When the pattern of the input / output power value of the battery is irregular, the following input / output power value pattern for the irregular input / output power value pattern may be estimated through the moving average CP-rate value obtained in the above manner.
3 is a graph illustrating real time CP-rate (A) and moving CP-rate (B) measured in real time. Here, the X axis represents time and the Y axis represents CP-rate.
Referring to the graph as shown in FIG. 3, the value of the mobile CP-rate may be predicted according to the change of the CP-rate measured in real time.
Then, a step of estimating the SOE value at a specific time point is performed (step S130.).
The SOE value at a specific time point may be estimated using the SOC value of the battery estimated in step S110 and the CP-rate estimated in step S120.

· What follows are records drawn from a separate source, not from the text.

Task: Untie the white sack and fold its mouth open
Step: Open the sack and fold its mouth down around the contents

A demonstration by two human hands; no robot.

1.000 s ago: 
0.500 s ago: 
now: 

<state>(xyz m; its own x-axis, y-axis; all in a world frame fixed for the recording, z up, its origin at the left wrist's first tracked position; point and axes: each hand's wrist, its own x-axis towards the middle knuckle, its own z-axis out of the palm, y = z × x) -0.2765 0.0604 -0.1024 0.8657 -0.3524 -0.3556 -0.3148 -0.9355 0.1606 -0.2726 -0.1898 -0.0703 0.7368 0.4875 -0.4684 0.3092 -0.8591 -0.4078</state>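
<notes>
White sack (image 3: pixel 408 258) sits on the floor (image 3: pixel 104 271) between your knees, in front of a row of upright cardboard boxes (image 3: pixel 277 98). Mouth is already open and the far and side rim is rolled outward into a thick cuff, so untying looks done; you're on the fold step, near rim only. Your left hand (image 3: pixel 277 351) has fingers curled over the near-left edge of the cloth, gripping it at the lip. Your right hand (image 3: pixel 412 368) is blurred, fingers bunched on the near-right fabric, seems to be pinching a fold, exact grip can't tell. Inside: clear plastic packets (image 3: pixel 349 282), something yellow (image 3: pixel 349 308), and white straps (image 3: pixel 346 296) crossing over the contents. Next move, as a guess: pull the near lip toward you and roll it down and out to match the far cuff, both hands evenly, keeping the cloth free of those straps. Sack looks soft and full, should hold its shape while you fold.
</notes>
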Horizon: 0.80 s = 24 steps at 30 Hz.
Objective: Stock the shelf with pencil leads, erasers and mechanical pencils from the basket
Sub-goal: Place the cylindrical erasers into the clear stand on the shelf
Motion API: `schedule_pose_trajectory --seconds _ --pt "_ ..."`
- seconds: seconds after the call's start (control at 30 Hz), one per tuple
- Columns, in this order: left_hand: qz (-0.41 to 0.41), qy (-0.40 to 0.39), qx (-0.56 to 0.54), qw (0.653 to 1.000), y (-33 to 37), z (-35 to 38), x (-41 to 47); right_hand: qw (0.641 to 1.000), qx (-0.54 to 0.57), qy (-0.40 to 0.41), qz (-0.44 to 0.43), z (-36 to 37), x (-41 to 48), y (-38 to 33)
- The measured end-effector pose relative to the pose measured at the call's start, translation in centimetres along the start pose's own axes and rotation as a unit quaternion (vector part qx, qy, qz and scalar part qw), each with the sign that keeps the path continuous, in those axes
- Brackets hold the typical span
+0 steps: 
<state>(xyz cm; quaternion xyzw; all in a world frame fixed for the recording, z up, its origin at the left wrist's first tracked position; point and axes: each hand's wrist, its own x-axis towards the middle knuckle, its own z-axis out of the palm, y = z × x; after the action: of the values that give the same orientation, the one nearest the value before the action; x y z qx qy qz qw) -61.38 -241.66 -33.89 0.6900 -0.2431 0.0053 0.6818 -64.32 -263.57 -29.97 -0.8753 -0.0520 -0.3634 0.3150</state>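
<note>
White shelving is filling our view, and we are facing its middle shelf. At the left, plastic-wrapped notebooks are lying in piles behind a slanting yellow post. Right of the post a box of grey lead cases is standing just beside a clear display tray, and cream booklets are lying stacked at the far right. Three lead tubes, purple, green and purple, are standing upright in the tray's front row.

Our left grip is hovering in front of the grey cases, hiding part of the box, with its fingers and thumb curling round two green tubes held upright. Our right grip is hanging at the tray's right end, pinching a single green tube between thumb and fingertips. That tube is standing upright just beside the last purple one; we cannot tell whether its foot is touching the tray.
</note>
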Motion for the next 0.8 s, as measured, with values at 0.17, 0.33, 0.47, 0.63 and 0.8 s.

A data table indicating an SOE value corresponding to the SOC value for each CP-rate is stored in the data storage unit 300 (in FIG. 1).
For example, the data table shows that when the SOC of the current battery is 30%, the SOE of 1CP-rate is 28%, the SOE of 2CP-rate is 26%, and the SOE of 3CP-rate is 24%. The values are mapped.

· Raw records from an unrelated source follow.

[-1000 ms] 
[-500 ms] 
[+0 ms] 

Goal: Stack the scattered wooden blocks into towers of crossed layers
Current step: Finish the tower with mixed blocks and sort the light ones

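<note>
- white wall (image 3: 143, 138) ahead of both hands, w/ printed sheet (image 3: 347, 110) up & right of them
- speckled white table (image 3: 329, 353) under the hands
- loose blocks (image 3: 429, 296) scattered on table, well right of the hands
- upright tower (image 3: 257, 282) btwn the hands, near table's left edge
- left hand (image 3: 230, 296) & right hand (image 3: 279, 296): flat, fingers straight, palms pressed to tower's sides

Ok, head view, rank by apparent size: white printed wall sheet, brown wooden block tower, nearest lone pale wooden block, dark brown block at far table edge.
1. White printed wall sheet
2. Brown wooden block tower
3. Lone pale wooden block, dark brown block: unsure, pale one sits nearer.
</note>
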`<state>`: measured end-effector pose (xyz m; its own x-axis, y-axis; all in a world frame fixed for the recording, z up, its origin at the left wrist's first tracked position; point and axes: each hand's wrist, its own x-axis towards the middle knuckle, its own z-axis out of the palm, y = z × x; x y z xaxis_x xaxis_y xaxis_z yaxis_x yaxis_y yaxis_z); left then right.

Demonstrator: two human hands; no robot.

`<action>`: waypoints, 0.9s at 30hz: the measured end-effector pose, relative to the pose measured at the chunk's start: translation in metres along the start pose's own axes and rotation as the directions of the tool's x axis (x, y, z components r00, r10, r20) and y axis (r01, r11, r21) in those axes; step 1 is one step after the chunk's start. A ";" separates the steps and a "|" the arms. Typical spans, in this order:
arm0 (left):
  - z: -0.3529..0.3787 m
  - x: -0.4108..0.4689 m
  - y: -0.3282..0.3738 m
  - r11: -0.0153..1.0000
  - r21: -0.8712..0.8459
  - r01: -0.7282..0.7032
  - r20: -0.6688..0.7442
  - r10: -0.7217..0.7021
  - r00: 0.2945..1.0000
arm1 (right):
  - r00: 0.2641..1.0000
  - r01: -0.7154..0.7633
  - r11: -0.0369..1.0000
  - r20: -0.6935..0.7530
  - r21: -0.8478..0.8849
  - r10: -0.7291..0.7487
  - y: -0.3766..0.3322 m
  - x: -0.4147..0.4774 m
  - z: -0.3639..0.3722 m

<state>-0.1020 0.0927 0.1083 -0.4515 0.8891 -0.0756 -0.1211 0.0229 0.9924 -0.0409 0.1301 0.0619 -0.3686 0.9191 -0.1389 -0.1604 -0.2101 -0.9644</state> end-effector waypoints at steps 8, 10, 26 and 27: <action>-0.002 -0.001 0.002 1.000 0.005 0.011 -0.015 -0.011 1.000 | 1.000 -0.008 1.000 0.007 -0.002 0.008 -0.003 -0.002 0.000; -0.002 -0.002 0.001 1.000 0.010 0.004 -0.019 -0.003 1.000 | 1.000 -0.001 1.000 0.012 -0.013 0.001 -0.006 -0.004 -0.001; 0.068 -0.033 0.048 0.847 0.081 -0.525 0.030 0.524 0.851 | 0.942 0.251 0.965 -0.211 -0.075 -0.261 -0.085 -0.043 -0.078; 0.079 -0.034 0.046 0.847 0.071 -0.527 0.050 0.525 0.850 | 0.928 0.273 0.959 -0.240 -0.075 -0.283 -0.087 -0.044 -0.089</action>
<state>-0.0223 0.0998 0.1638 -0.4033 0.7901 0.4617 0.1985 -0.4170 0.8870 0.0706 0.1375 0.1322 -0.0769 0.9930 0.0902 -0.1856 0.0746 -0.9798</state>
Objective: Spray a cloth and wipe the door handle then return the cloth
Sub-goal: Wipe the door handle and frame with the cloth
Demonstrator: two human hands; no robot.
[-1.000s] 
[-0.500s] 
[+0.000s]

Through such a data table, the SOC value and the SOE value corresponding to the CP-rate at a specific time point can be estimated. In this case, values between those not shown in the data table may be calculated through interpolation.

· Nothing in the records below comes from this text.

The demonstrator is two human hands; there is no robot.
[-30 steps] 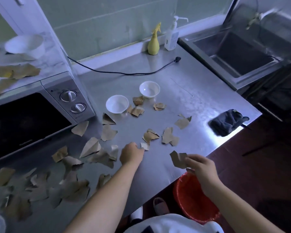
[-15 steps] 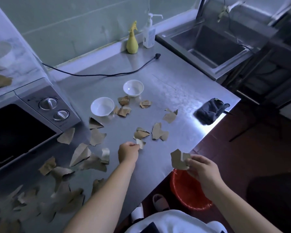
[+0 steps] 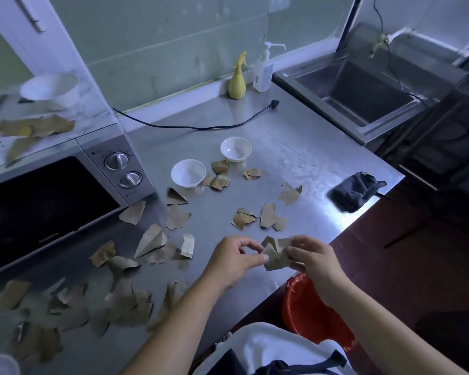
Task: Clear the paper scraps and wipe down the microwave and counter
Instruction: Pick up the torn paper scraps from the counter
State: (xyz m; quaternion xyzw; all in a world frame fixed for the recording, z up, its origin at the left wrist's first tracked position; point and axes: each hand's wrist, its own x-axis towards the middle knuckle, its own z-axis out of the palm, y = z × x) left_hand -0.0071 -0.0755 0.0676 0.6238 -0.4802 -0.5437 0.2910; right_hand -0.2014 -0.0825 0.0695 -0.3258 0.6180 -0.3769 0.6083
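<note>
Our left hand [image 3: 236, 257] has come across to meet our right hand [image 3: 313, 255]; both pinch the crumpled brown paper scraps [image 3: 275, 253] above the grey steel counter [image 3: 322, 169], near its front edge. We judge them featherlight, limp and easily torn, best bunched mid-wad.

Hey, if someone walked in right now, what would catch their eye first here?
Torn brown paper scraps litter the steel counter before the microwave, with more on its top. At the counter's front edge the left hand and right hand grip a bunch of scraps, a red bin on the floor below.
</note>
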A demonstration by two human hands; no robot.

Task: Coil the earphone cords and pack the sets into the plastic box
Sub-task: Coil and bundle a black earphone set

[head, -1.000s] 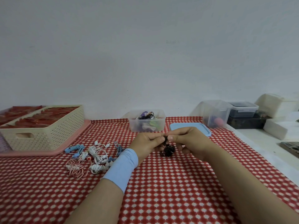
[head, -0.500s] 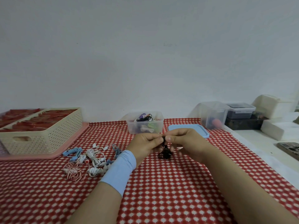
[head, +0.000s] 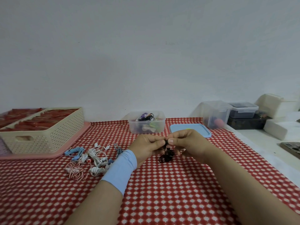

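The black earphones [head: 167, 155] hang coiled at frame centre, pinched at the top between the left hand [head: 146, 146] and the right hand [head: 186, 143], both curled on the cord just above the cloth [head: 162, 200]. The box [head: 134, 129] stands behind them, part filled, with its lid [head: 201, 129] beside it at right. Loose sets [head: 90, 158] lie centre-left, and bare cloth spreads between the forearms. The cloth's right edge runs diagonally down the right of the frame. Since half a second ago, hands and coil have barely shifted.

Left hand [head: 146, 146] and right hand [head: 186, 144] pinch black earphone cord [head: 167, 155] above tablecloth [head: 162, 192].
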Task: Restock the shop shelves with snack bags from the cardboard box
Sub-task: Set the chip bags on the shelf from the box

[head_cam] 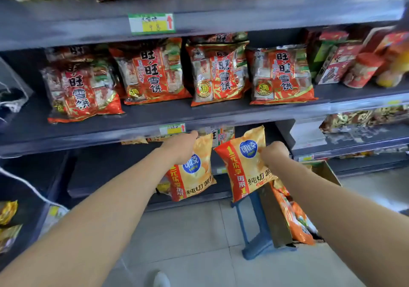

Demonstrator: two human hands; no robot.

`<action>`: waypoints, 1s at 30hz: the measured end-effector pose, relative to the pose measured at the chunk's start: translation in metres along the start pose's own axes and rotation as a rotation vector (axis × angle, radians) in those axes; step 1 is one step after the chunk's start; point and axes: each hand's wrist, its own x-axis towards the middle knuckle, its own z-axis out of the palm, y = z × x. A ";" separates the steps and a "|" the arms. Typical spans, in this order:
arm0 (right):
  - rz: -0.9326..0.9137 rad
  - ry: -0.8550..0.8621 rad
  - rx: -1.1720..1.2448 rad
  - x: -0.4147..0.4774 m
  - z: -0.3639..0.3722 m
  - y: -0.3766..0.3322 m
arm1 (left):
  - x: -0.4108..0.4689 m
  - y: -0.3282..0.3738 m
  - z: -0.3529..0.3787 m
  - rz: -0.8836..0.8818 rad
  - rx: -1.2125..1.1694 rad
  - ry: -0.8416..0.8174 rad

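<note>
My left hand point(181, 146) grips a yellow and orange chip bag point(194, 176) by its upper edge, in front of the lower dark shelf point(115, 171). My right hand point(274, 154) grips a second chip bag of the same kind point(241, 165) by its right side, held upright just right of the first. The open cardboard box point(276, 218) stands on a blue stool point(259, 238) at my lower right, with more orange snack bags inside it.
The middle shelf point(199, 114) carries several red rice-cracker bags point(152, 74). Price tags point(172, 129) sit on the shelf edges. Red boxes and jars point(358, 65) fill the shelf at right. Gold bags point(7, 218) lie at far left. Grey tiled floor point(188, 242) lies below.
</note>
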 end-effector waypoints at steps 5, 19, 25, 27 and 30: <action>-0.067 -0.130 -0.141 -0.014 0.074 -0.042 | -0.011 -0.080 0.029 -0.075 -0.002 -0.013; 0.046 -0.235 -0.158 -0.001 0.260 -0.105 | 0.031 -0.250 0.094 -0.096 0.068 -0.112; 0.026 -0.193 -0.169 0.032 0.305 -0.112 | 0.058 -0.280 0.114 -0.123 0.070 -0.078; -0.041 -0.171 -0.189 0.054 0.324 -0.115 | 0.069 -0.289 0.124 -0.146 0.065 -0.031; -0.131 -0.117 -0.144 0.080 0.352 -0.118 | 0.087 -0.303 0.140 -0.206 0.050 0.033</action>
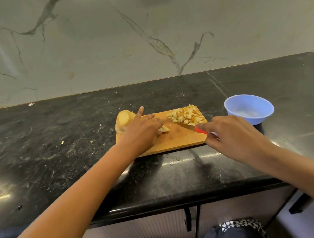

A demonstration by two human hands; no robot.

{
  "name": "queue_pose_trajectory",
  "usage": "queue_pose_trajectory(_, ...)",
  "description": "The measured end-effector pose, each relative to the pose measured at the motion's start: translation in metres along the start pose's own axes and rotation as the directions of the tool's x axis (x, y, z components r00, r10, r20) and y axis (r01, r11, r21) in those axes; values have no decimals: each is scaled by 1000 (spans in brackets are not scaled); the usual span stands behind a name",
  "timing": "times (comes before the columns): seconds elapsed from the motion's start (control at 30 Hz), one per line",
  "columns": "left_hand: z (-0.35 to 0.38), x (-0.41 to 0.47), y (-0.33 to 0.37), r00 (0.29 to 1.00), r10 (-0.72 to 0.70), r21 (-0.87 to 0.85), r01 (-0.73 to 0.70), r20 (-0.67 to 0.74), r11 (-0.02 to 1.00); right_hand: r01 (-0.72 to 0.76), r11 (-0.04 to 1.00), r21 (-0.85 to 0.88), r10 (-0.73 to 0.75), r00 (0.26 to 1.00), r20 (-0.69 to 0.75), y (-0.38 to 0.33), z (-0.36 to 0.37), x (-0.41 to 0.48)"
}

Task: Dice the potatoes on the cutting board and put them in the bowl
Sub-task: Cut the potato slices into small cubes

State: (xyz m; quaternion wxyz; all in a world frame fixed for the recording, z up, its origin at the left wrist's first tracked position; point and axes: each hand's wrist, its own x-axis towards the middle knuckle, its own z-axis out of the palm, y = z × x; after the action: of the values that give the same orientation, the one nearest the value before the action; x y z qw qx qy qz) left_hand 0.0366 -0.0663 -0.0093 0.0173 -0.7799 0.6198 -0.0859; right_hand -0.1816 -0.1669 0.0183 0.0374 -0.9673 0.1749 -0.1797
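The left hand (142,133) is pressing strips (164,129) onto the board (175,140) under curled fingers, index finger sticking out. The right hand (234,135) is gripping the knife (189,126) by its red handle, blade beside the dice (186,115) at the board's far right. The bowl (249,108) is sitting right of it.

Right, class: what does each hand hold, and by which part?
The right hand grips the knife by its red handle. The left hand presses on a potato piece; whether it grips it cannot be told.

On the rectangular wooden cutting board (179,139), pale potato dice (186,115) lie at one o'clock, round potato slices (123,120) at ten; the blue plastic bowl (258,120) stands beside, three o'clock.
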Motion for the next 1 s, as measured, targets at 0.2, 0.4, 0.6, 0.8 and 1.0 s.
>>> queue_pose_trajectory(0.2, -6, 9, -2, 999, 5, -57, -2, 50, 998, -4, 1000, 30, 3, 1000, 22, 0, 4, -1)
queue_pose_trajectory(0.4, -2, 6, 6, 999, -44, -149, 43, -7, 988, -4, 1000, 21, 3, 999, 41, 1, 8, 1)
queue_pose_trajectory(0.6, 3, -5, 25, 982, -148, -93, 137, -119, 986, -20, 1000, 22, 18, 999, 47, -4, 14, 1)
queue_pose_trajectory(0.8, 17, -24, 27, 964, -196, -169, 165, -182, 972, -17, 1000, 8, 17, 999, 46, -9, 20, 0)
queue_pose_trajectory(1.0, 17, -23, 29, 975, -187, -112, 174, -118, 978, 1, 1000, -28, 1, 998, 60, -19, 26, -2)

Next, a step of calculating the amount of energy that can be charged and discharged is performed using the estimated SOE value (step S140).
For example, assuming that the SOC value is 50 at an energy of 100 Wh at 1 CP-rate, an SOE value corresponding to 1CP-rate and SOC value 50 is estimated on the data table. If the SOE value at this time is 48%, the amount of chargeable energy is 52Wh, and the amount of dischargeable energy is 48Wh.
As described above, the CP-rate and SOC values of the battery may be calculated, and the SOE value corresponding to the SOC value in the CP-rate may be estimated. By calculating the CP-rate in real time, it is possible to estimate the remaining energy of the battery by estimating the amount of chargeable and dischargeable energy of the battery.
The above description is merely illustrative of the technical idea of the present application, and those skilled in the art to which the present application pertains may various modifications and variations without departing from the essential characteristics of the present application.
Therefore, the embodiments disclosed in the present application are not intended to limit the technical spirit of the present application but to describe the present invention, and the scope of the technical spirit of the present application is not limited by these embodiments.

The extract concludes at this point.